Like most camping equipment, there is a great choice of styles and fillings, depending on the use and price. Of course, the object of a sleeping bag is to insulate the sleeper and for most scout uses, this is sufficient: waterproofing is provided by a groundsheet (see below).

Warmth Because a lot of body heat can be lost both to the air and to the ground, it is important that the sleeping bag is padded all round. Insulation is almost always produced by having a fibre filling that traps air: the thicker the layer of fibres, the warmer the bag. Other factors, including type of filling, style, method of stitching and zips, all affect the warmth that the bag can hold. These are described below. Most sleeping bags are described in terms of the seasons for which they are suitable. Since scouts do camp in spring and autumn, a three seasons bag (spring, summer, autumn) is best, and blanket(s) and a camp mat (see below) can be used for additional warmth.

Fillings. Man-made fillings tend to give an uninterrupted filling, rather than clumping together. The bag remains insulating, and warm, even when wet, unlike with natural fillings. However, any man-made filling will get less effective with age as it becomes less springy or empty patches appear.

Zip. Sleeping bags vary from having no zip to having a very long zip so that the bag can be opened out for use as a quilt at home. The disadvantages of having a zip are that it can break open and that it lets in cold. The second disadvantage is not usually much problem except when it is very cold outside. The advantages of a zip are that it makes the bag easier to enter and in warm weather it can be left partly open to stop overheating.

Shape. The main thing to check here is that the bag is big enough both now and in a few years. The bag should be at least 6 feet long and 2 feet 6 inches wide at the top. Some bags are tapered, but a common shape for less cheap bags is ‘mummy’. Mummy bags have a box shape foot, to provide more room there and an extra part that comes up behind the head. A draw cord enables this to be pulled around the head like a hood. Great in cold weather.

Weight.
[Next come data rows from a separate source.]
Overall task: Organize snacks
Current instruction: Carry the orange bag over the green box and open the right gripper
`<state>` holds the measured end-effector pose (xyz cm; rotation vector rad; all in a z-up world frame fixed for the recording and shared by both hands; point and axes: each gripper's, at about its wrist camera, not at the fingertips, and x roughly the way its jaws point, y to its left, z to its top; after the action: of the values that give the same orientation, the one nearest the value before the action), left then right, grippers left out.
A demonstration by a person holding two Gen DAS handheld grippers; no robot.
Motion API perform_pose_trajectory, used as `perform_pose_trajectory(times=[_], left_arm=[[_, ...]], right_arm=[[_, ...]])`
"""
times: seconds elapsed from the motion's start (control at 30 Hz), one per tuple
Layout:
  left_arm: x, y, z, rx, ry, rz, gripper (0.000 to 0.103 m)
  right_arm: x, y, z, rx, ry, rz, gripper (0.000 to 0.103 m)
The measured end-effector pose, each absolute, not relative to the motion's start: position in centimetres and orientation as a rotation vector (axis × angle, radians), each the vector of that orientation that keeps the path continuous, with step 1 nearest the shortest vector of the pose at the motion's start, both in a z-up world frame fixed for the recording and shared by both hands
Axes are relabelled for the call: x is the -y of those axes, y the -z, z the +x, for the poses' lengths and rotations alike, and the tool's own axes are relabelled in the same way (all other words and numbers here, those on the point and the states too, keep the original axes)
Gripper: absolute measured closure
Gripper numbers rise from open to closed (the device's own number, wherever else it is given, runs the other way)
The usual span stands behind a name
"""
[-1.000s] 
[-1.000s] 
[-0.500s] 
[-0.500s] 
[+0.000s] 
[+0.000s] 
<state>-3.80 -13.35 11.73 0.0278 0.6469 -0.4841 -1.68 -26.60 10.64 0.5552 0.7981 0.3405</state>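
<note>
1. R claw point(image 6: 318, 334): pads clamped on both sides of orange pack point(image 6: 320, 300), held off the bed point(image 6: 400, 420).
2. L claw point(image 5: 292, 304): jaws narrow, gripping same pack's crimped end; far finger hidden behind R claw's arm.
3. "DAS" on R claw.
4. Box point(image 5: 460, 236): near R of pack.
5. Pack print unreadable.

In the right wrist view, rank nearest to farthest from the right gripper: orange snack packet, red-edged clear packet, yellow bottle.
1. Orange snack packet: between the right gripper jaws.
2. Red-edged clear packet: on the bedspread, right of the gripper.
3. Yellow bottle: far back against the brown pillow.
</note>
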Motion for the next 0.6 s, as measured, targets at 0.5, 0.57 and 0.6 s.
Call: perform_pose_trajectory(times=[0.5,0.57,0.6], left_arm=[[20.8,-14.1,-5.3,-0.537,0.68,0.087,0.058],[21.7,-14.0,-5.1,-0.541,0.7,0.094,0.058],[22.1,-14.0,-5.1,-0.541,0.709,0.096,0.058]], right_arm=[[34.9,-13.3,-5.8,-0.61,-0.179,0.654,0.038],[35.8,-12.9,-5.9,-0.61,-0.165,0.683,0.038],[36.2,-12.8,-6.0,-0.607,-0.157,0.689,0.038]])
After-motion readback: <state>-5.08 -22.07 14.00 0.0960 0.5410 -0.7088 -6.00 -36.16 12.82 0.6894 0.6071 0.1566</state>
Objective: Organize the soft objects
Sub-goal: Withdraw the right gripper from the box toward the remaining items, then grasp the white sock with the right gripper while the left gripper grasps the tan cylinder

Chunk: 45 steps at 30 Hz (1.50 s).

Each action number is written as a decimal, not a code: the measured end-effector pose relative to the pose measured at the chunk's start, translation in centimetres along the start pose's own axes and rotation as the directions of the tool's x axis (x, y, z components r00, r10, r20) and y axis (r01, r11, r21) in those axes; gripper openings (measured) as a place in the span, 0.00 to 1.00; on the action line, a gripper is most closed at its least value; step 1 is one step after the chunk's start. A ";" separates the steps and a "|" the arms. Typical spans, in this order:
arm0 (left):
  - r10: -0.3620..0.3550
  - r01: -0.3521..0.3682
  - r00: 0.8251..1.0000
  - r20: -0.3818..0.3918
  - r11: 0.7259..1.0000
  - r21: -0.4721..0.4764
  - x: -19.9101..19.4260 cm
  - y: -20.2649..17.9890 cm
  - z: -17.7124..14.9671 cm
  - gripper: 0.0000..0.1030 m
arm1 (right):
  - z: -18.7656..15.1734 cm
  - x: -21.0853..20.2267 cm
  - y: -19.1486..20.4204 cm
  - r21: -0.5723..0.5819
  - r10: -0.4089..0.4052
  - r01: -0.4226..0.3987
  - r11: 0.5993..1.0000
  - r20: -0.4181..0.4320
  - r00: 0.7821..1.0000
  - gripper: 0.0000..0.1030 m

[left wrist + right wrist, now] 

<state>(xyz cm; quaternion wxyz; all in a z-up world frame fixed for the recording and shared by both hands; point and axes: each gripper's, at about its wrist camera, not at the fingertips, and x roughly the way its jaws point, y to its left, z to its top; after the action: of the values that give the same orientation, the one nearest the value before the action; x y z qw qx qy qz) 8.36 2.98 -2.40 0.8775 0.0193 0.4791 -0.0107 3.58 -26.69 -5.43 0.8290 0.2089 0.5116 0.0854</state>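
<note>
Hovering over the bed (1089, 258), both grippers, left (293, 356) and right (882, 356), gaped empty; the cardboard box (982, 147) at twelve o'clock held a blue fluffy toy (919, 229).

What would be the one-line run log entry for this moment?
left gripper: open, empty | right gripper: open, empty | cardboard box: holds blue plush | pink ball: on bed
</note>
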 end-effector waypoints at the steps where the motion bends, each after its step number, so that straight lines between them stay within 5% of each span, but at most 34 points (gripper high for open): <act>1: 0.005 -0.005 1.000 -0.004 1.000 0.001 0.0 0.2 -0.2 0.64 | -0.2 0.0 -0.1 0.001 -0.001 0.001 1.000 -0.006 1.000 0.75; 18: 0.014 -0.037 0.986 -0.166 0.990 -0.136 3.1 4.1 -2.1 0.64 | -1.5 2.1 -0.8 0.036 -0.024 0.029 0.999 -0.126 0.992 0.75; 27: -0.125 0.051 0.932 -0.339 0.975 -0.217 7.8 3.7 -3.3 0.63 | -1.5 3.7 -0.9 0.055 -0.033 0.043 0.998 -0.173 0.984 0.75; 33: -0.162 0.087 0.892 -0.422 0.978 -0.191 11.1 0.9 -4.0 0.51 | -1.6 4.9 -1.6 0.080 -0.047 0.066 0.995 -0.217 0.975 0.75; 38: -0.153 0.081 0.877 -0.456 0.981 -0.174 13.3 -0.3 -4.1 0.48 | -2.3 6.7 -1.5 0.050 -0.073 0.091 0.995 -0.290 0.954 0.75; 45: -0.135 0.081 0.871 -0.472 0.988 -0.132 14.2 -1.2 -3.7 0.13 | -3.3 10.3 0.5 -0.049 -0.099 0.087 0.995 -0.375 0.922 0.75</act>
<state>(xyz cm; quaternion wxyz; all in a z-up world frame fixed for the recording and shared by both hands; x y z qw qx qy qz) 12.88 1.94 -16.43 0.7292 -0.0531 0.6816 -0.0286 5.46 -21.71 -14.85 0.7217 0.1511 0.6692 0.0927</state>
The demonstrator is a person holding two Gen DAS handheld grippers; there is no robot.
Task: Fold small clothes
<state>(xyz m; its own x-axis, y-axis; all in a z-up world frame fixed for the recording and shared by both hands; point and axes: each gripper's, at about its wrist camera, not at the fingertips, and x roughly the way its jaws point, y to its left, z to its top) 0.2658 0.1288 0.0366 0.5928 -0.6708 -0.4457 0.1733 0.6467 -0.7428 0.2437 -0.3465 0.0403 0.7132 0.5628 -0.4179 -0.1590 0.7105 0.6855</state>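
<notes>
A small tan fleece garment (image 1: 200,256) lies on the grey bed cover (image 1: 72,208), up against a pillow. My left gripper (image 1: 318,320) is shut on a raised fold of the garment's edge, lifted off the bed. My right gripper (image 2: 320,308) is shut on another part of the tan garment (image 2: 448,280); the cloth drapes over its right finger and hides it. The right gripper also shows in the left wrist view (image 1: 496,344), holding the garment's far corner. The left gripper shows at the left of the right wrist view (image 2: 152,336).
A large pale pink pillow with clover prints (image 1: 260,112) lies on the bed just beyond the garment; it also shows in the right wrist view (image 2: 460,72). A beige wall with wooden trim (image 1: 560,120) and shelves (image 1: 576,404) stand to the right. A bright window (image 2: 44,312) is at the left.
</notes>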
Most scout camps are "standing" in one place, but most scouts in the Troop do backpacking at some stage, which involves carrying their camping equipment, including their sleeping bag. So weight and compactness when folded may be important, but should be secondary to warmth. To a large extent, lighter sleeping bags are more expensive for the same warmth.

Compactness depends on how squashy the filling is, and it is important that the filling springs back to full bulk after unfolding. Most better quality fillings have this property. For the frequency of backpacking in the Troop, any sleeping bag can be rolled, pack in a plastic bag and tied on the outside of the backpack. So bulk is of relatively minor importance, except if considering a long term purchase.

Storage. Except for transport, sleeping bags should preferably be stored either completely unfolded, or folded only loosely, so permanent thin spots do not form. A compromise is to store loosely in an old pillow case, so air can get in, but the bag is not squashed for long periods.

You are reminded of the importance of airing the sleeping bag thoroughly after dry cleaning. The fumes are poisonous.


Stuff sack. Most sleeping bag come with one. If not, this is a great purchase (less than a fiver, maybe), so that sleeping bag is stuffed inside for carrying. Much, MUCH better than a black bin liner!!!! Most synthetic sleeping bags are designed to be stuffed, rather than folded then rolled to put into their bags.

Groundsheet. All scouts are expected to bring and use a personal, plastic groundsheet to camps. This is important, because tent groundsheets may not be 100% waterproof, and in spite of precautions may get dirty during the day. The personal groundsheet is unrolled at night to form a clean, dry surface for the sleeping bag. It provides essential insulation from rising damp, whether or not a camp pad is used. Any plastic sheet will do, and it should be about 1 metre by 2 metres.

Note: a picnic blanket or similar - with a blanket-like side - is not suitable, as if it gets any wetness, it is unusable.

Sleeping pad. Most scouts have a camping pad, to provide extra insulation (and cushioning) under them. The sleeping bag insulation tends to get squashed and less effective underneath. These pads are of “closed cell foam” and any camping shop will sell them. Open cell foam (ordinary sponge foam) is much less effective and will soak up water: don't use.Closed cell foam has the outside sealed, so does not absorb water.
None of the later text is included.